■ Your instructions ■
What lines of the data below hold "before"? Show them.

[Given information Boundary: Start]

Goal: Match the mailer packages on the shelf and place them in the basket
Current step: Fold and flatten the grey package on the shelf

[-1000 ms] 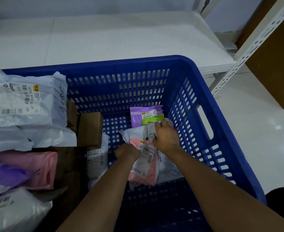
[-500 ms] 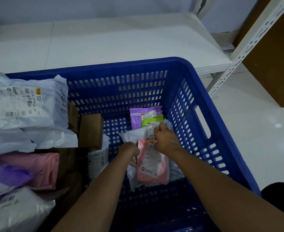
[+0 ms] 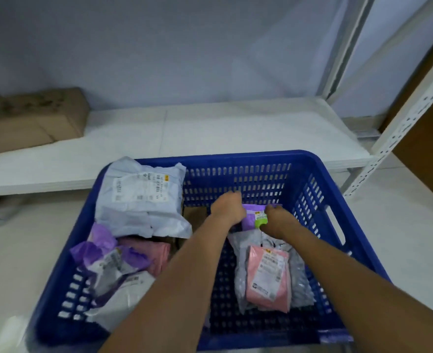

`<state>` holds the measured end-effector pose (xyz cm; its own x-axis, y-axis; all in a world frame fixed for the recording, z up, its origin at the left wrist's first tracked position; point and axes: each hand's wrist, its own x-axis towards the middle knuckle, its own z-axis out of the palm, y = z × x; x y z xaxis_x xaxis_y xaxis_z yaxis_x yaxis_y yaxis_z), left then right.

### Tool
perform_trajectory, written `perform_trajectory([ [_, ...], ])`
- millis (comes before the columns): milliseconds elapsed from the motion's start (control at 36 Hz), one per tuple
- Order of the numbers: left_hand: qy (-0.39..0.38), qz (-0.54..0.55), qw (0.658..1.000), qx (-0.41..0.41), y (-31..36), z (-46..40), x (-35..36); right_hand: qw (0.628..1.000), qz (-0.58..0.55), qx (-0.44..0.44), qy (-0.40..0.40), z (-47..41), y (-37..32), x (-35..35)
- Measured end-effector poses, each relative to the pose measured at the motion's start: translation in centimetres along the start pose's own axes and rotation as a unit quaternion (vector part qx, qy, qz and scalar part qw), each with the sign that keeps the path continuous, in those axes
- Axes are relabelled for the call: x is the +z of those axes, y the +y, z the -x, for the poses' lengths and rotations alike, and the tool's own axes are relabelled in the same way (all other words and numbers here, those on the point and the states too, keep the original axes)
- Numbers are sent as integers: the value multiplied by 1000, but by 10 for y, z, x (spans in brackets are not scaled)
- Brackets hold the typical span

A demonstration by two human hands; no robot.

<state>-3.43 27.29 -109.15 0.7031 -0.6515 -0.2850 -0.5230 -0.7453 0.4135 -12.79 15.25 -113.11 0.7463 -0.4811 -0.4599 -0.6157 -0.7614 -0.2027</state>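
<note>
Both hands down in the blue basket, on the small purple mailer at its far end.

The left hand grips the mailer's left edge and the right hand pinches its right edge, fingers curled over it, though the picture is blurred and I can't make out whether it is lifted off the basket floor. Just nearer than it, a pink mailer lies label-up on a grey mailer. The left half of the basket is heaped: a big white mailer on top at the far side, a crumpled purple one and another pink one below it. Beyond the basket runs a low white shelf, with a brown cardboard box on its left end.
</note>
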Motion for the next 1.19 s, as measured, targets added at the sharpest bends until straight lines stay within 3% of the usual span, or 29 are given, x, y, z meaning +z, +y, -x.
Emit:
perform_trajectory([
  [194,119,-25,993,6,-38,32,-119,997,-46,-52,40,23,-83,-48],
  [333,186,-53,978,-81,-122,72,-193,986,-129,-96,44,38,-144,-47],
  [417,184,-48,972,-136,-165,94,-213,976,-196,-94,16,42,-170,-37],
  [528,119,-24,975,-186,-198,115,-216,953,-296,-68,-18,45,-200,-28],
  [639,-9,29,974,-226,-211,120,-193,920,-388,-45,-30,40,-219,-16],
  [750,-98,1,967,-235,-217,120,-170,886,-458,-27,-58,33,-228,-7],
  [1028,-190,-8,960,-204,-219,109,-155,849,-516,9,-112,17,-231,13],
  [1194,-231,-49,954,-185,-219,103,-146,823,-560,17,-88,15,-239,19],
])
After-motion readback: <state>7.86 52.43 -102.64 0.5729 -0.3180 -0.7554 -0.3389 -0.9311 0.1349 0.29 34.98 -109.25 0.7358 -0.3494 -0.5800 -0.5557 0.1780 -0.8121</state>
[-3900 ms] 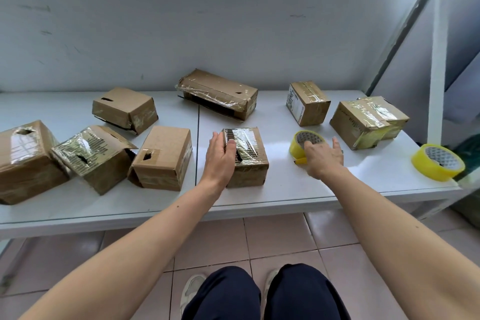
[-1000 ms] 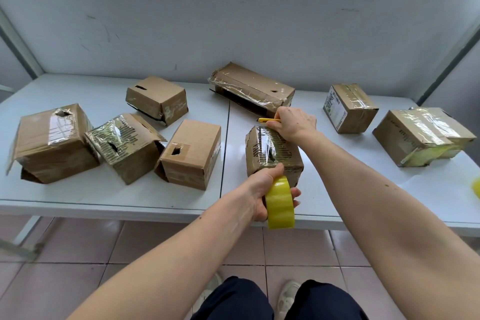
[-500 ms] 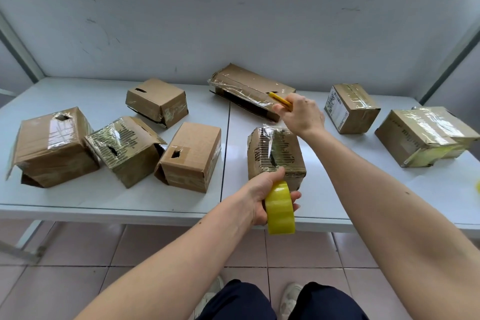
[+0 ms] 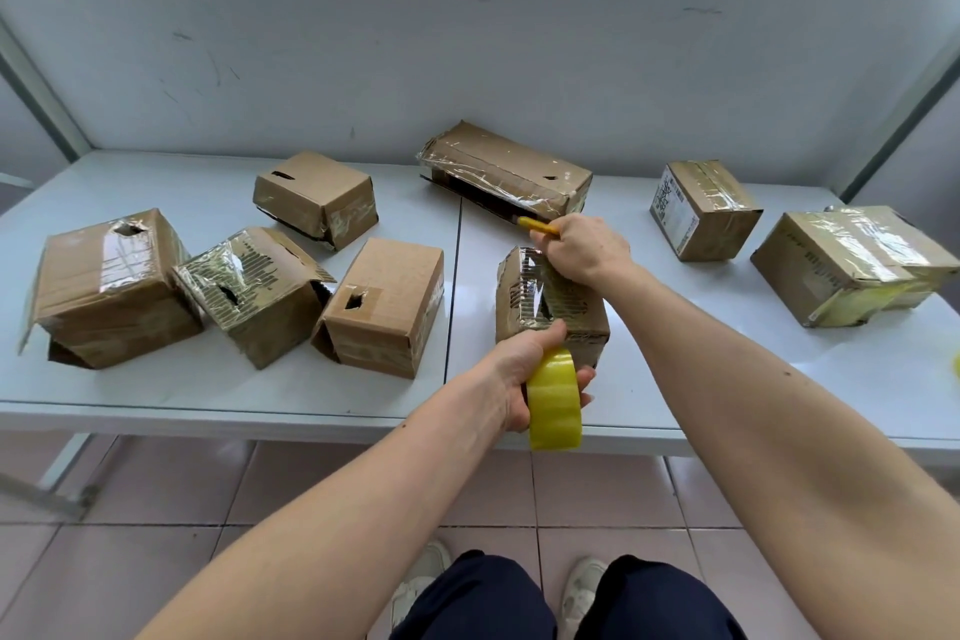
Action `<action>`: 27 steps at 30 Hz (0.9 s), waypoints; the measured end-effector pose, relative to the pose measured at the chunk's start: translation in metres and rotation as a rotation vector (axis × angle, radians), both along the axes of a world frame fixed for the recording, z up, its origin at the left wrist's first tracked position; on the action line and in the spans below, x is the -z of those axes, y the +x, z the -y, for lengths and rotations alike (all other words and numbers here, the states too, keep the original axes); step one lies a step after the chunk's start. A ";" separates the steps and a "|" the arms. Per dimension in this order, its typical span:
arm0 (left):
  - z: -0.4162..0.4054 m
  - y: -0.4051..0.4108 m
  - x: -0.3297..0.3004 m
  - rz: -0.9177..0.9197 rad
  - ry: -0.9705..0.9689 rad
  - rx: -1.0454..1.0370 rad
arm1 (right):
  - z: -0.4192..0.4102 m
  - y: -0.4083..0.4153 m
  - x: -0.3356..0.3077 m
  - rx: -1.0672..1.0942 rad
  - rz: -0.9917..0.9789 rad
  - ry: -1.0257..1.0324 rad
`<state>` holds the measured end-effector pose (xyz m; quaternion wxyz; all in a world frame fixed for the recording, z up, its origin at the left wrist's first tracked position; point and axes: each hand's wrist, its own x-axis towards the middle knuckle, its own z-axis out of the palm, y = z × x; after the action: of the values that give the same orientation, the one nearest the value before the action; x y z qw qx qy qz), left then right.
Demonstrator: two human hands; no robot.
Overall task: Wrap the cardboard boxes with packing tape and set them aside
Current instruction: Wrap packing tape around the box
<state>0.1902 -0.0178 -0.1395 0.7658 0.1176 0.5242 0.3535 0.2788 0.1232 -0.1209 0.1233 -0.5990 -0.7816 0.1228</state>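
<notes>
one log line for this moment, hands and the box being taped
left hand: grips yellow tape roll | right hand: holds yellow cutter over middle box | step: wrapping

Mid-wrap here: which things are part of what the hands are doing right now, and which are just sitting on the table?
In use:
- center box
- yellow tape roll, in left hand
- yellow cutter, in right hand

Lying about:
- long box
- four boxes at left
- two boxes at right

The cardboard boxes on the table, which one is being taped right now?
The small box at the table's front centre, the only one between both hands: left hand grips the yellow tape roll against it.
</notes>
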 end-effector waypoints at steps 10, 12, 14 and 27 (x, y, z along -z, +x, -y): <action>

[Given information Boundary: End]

■ Solved problem ■
- millis (comes before the columns): milliseconds elapsed from the motion's start (control at 36 Hz), one per tuple
`<state>` holds the measured end-effector pose (xyz m; quaternion wxyz; all in a world frame fixed for the recording, z up, its origin at the left wrist's first tracked position; point and axes: each hand's wrist, its own x-axis towards the middle knuckle, its own z-axis out of the palm, y = z × x; after the action: of the values that give the same orientation, the one nearest the value before the action; x y z qw qx qy qz), left then right.

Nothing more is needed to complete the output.